Tags: atlanta | mayoral | race | keisha lance bottoms | mary norwood

Atlanta Mayoral Race Seen Coming Down to Race

Image: Atlanta Mayoral Race Seen Coming Down to Race

Atlanta mayoral contenders Keisha Lance Bottoms, left, listens to Mary Norwood speak at the WSB live debate in Atlanta on Sunday, Dec. 3, 2017. (Steve Schaefer/Atlanta Journal-Constitution via AP)

By    |   Tuesday, 05 December 2017 12:05 PM

Atlanta's mayoral race may come down to race.

Councilwomen Keisha Lance Bottoms and Mary Norwood have been locked in a tough political battle that has torn apart a city traditionally known to have much stronger relationships between its black and white communities, according to NBC News.

Polls show that the two candidates in the runoff in the mayoral election are neck and neck. Norwood is a white Independent with a majority of the white vote while Bottoms, a black Democrat, has a majority of the black vote, NBC News said.

Their campaigns have become nasty ahead of Tuesday's vote, with the focus of their debates smacking of personal jabs.

The Democratic Party of Georgia has labeled Norwood as a far-right conservative and likened her to Donald Trump.

The party launched an online attack on her through a website set up to tell people about the "real" Mary Norwood.

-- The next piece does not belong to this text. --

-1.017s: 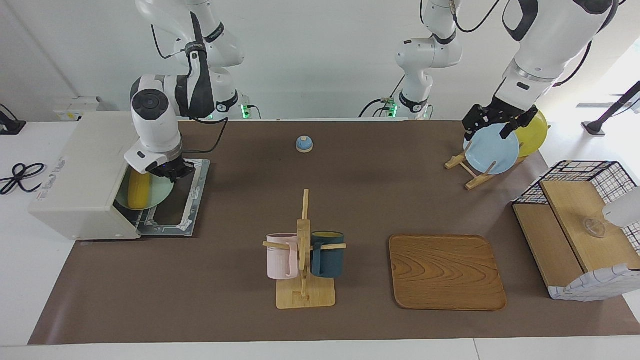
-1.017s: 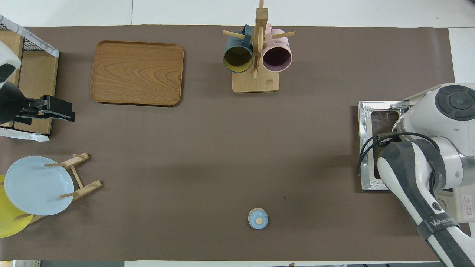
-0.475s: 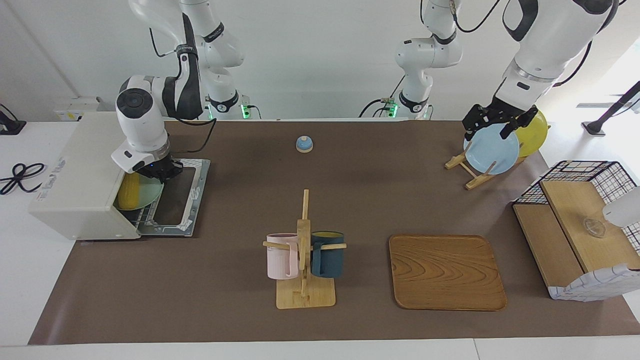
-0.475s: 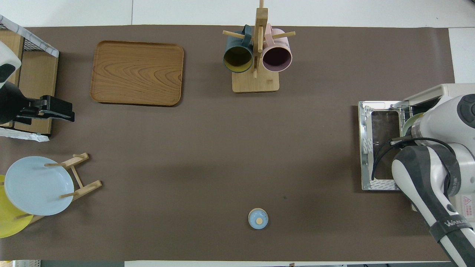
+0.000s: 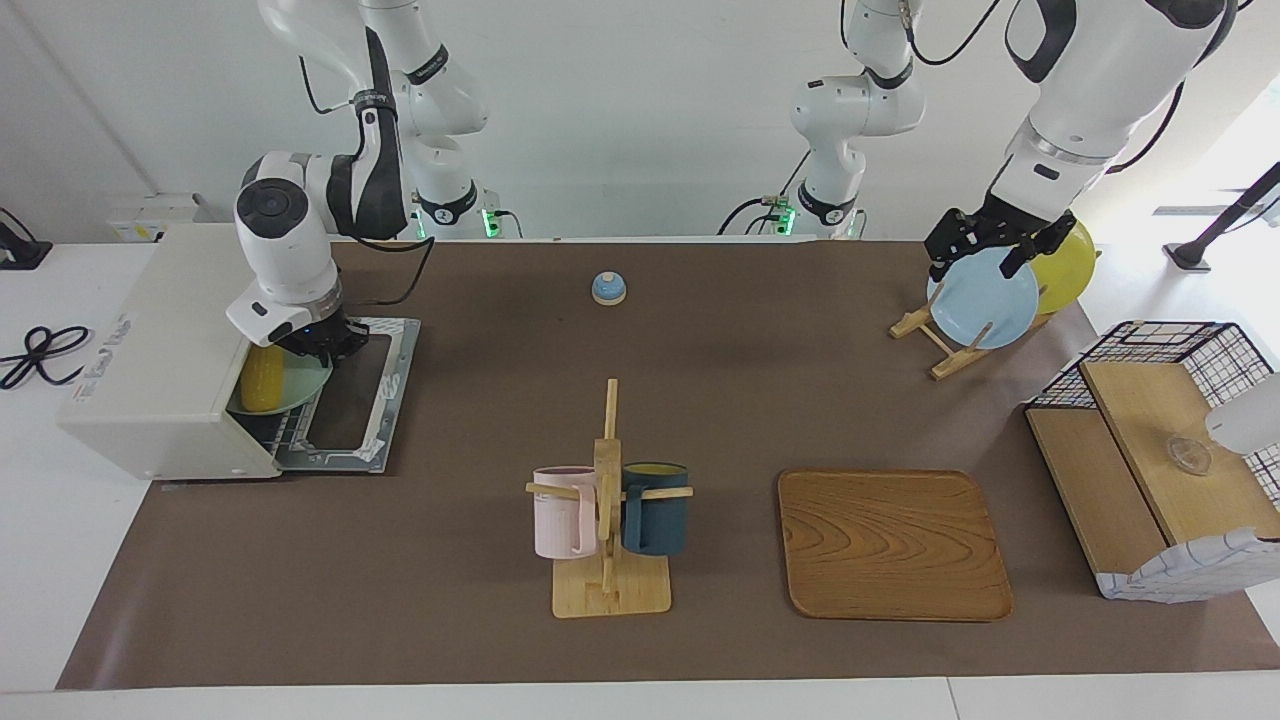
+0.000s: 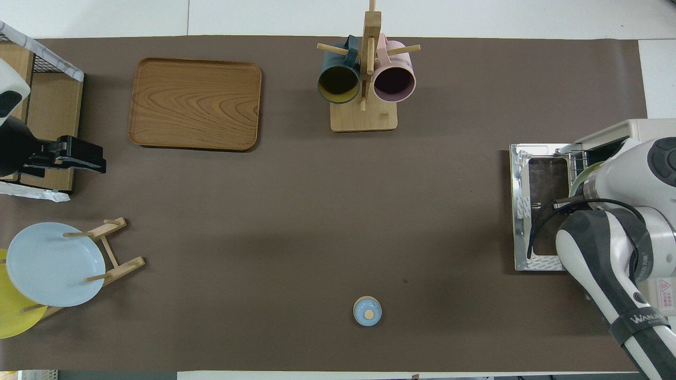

"For years, Mary Norwood has proclaimed herself an "Independent" while relying on the far-right GOP to continue to climb the political ladder," the website read.

"When her Campaign Treasurer is an unabashed Trump supporter, her consultants have ties to the far-right, and her closed-door campaign events are essentially GOP red carpet events, that "independence" talk is tough to buy."

However, former Mayor Shirley Franklin has backed Norwood, saying, "race was not the first issue," The Intercept reported

"Character, transparency, and integrity are the first issues for me," Franklin added.

Meanwhile, Norwood has questioned Bottoms' fitness and temperament, NBC News reported.

The attack, Bottoms said, was portraying her as the racist stereotype of an "angry black woman."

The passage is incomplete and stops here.